La vita di Gabriele d'Annunzio: riassunto

GABRIELE D'ANNUNZIO: PENSIERO

La concezione estetica. L'identificazione di letteratura e vita è il presupposto essenziale dell'arte dannunziana, che contrappone alla prosaica realtà dell'Italia giolittiana l'estetismo, cioè il culto religioso della bellezza, volto a blandire la piccola borghesia insoddisfatta e far leva sul suo segreto bovarismo. Sbocco inevitabile dell'estetismo dannunziano è stata la scoperta di Nietzsche: un Nietzsche svuotato di ogni tragicità e autenticità morale, dal quale D'Annunzio ha ricavato il mito del superuomo, realizzando artisticamente i sogni velleitari della classe media (la forza fisica e lo sfrenato erotismo, il culto per l'avventura e il disprezzo per la plebe, la difesa dell'ordine e l'aspirazione alla grandezza nazionale), ma anche una disposizione nichilistica, che affiora nei più celebrati miti di Alcyone, come desiderio di "tregua", di immedesimazione panica con la natura, e finisce con il dominare nella produzione "notturna".

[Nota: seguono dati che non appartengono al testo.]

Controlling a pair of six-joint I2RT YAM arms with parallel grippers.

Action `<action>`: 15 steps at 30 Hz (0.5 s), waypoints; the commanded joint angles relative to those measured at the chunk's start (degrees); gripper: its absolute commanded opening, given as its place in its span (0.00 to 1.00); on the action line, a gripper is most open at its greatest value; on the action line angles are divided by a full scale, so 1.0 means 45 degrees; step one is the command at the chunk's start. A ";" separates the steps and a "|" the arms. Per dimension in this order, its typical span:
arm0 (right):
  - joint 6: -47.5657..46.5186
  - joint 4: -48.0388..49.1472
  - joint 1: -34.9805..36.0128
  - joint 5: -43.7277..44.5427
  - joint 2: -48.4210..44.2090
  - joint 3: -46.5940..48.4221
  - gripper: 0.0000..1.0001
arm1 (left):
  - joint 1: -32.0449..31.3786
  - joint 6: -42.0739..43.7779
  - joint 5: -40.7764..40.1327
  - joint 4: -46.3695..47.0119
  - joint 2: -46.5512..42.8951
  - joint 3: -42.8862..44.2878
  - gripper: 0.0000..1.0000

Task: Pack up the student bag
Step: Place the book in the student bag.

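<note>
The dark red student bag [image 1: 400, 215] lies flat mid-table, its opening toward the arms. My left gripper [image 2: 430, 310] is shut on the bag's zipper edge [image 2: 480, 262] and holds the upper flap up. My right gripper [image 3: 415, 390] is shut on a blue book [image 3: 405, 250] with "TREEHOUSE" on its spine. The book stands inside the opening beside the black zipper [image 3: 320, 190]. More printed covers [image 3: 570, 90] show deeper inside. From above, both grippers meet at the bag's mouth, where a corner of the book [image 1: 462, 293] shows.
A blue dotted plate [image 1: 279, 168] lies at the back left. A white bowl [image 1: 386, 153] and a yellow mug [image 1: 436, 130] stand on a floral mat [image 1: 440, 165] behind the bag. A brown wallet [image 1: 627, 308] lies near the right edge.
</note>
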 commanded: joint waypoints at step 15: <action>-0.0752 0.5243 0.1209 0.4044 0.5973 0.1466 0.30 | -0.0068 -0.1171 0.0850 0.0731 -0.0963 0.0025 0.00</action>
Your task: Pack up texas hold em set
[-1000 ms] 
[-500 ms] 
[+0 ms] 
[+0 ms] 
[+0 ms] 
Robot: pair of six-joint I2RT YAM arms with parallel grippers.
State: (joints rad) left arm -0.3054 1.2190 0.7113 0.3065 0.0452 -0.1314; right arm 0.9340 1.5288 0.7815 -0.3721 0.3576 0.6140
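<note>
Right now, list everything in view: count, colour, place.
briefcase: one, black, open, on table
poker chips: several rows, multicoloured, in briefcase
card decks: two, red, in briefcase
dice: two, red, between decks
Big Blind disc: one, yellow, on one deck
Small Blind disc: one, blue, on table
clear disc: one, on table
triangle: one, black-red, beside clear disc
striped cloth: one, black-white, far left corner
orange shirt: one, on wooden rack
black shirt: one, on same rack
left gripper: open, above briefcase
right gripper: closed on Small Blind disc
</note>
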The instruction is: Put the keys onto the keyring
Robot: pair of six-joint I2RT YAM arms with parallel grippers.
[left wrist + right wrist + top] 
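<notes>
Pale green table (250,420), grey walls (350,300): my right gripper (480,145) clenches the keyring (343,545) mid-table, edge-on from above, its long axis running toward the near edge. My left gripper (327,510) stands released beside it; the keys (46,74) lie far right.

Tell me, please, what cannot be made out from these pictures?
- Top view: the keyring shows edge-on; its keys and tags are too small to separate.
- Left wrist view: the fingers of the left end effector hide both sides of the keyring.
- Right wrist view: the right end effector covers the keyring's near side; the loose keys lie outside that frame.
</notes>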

GABRIELE D'ANNUNZIO: OPERE

Le opere. Il vero esordio poetico di D'Annunzio, dopo le rime acerbe di Primo vere, è costituito da Canto novo (1882), dove la lezione carducciana è filtrata da un gusto, già tutto personale, dell'esuberanza vitale e dell'esaltazione panica, ancora limitata alla fisicità naturale. Nel 1882 apparve anche il libro di racconti Terra vergine, al quale fecero seguito il Libro delle vergini (1884) e le novelle di San Pantaleone (1886), ripubblicate con il titolo titolo Le novelle della Pescara (1902): è evidente in questo ciclo la suggestione del Verga, limitata però a un bozzettismo esterno, che esclude l'intima partecipazione dello scrittore e accentua i motivi del turpe e del deforme. Nel clima di raffinata eleganza del periodo romano D'Annunzio aveva allargato il suo orizzonte letterario e preso contatto con la scuola parnassiana, facendosene influenzare nei preziosi arabeschi dell'Intermezzo di rime (1883), dell'Isotteoe della Chimera (1890), delle Elegie romane (1892), e raggiungendo la più alta espressione del suo compiaciuto erotismo con il romanzo Il piacere (1889), che costituisce il codice dell'estetismo dannunziano. Ma le suggestioni del misticismo irrazionalistico e dello psicologismo della letteratura russa indussero D'Annunzio a tentare il superamento del suo istintivo sensualismo, alla ricerca di un'artificiosa "bontà": nacquero così i versi del Poema paradisiaco (1893), che anticipa modi crepuscolari, e i romanzi Giovanni Episcopo (1892) e L'innocente (1892).